• TASK GOAL
Given the material below, output exactly the lines from the line with "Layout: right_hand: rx" to the line with "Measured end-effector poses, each", both ends included, and no other lines.

• COLLECTED DATA
- - - - - - -

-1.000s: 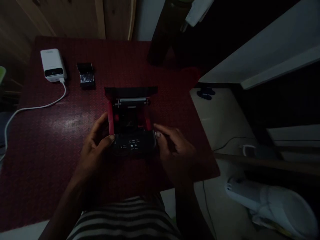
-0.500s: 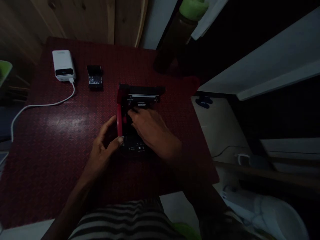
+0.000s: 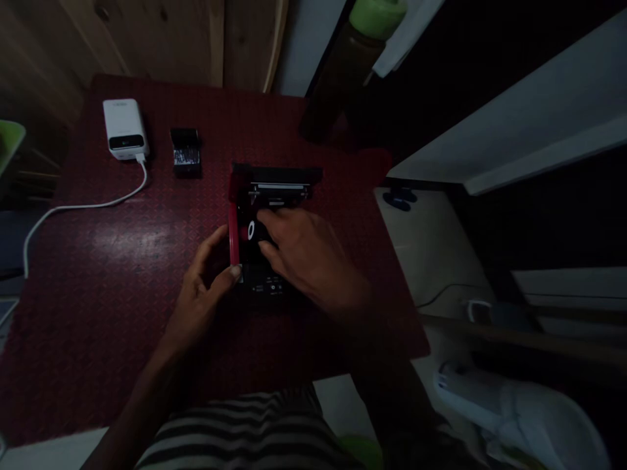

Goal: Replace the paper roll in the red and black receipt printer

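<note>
A small red-and-black printer (image 3: 234,241) stands on the table with its lid (image 3: 277,175) raised at the back. My left hand (image 3: 200,287) grips its left side, thumb on the front corner and fingers along the red wall. Inside the open compartment, my right hand (image 3: 304,251) closes its thumb and fingers round a black roll (image 3: 253,230), whose white ring-shaped end faces left. The hand covers the rest of the roll and much of the compartment. Small markings and buttons (image 3: 273,287) show on the front panel.
A white power bank (image 3: 124,127) with a white cable (image 3: 98,205) lies at the table's back left. Near it sits a small black object with a patterned front (image 3: 187,155). A tall bottle with a green cap (image 3: 377,18) stands at the back right of the red table (image 3: 117,313).
My right hand has drawn slightly right, and the roll's white-ringed end now shows at its fingertips. My left hand stays on the printer's side.
</note>
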`<state>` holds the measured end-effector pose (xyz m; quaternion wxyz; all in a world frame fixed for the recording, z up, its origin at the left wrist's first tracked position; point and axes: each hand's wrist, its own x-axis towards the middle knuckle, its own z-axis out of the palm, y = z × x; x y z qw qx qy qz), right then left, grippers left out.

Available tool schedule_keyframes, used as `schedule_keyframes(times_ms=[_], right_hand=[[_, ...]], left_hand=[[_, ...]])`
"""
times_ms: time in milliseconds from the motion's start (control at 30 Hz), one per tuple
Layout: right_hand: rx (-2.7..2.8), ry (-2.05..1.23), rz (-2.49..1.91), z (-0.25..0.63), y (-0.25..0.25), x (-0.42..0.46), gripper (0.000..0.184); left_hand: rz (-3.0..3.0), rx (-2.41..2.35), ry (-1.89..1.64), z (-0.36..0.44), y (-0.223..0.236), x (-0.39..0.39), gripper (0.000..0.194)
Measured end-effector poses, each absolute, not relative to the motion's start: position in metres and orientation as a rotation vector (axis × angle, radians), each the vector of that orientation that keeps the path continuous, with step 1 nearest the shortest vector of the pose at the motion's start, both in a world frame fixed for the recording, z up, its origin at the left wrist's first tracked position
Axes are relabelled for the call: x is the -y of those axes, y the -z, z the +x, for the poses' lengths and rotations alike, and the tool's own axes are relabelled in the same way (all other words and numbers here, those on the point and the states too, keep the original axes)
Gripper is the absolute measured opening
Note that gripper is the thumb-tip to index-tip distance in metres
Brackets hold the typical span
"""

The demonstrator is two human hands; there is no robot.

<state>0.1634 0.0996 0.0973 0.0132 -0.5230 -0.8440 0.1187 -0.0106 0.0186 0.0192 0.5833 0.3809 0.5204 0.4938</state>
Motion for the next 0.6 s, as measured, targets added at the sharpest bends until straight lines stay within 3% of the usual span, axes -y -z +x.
schedule_keyframes(times_ms=[167,267,433,600], right_hand=[[2.233,-0.410,-1.398,0.212,-0.116,-0.076,0.018],[1.859,-0.481,-1.404,0.251,-0.109,-0.081,0.022],[1.344,-0.641,-1.370,0.282,-0.035,-0.118,0.036],[1.349,-0.780,-1.442,0.270,0.031,-0.130,0.038]], left_hand=[[0.856,-1.233,-1.122,-0.010,-0.018,-0.018,0.073],[0.866,-1.257,-1.116,-0.011,-0.016,-0.018,0.071],[0.923,-1.278,-1.134,-0.012,-0.015,-0.019,0.064],[0.935,-1.310,-1.113,-0.011,-0.019,-0.019,0.064]])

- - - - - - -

• REPLY TO THE EXERCISE
Layout: right_hand: rx (-2.7..2.8), ry (-2.05..1.23), rz (-2.49..1.91), z (-0.25..0.63), y (-0.25..0.25), x (-0.42..0.46), gripper (0.000..0.184); left_hand: rz (-3.0..3.0), rx (-2.41..2.35), ry (-1.89..1.64), z (-0.36..0.44), y (-0.223..0.236), x (-0.39..0.39), gripper (0.000..0.194)
Measured end-effector poses, each absolute, not relative to the motion's start: position in metres and orientation as a rotation vector (axis × angle, radians), each the vector of that orientation that keeps the path continuous, with step 1 nearest the shortest vector of the pose at the motion's start, both in a world frame fixed for the recording, z up, its origin at the left wrist's first tracked position

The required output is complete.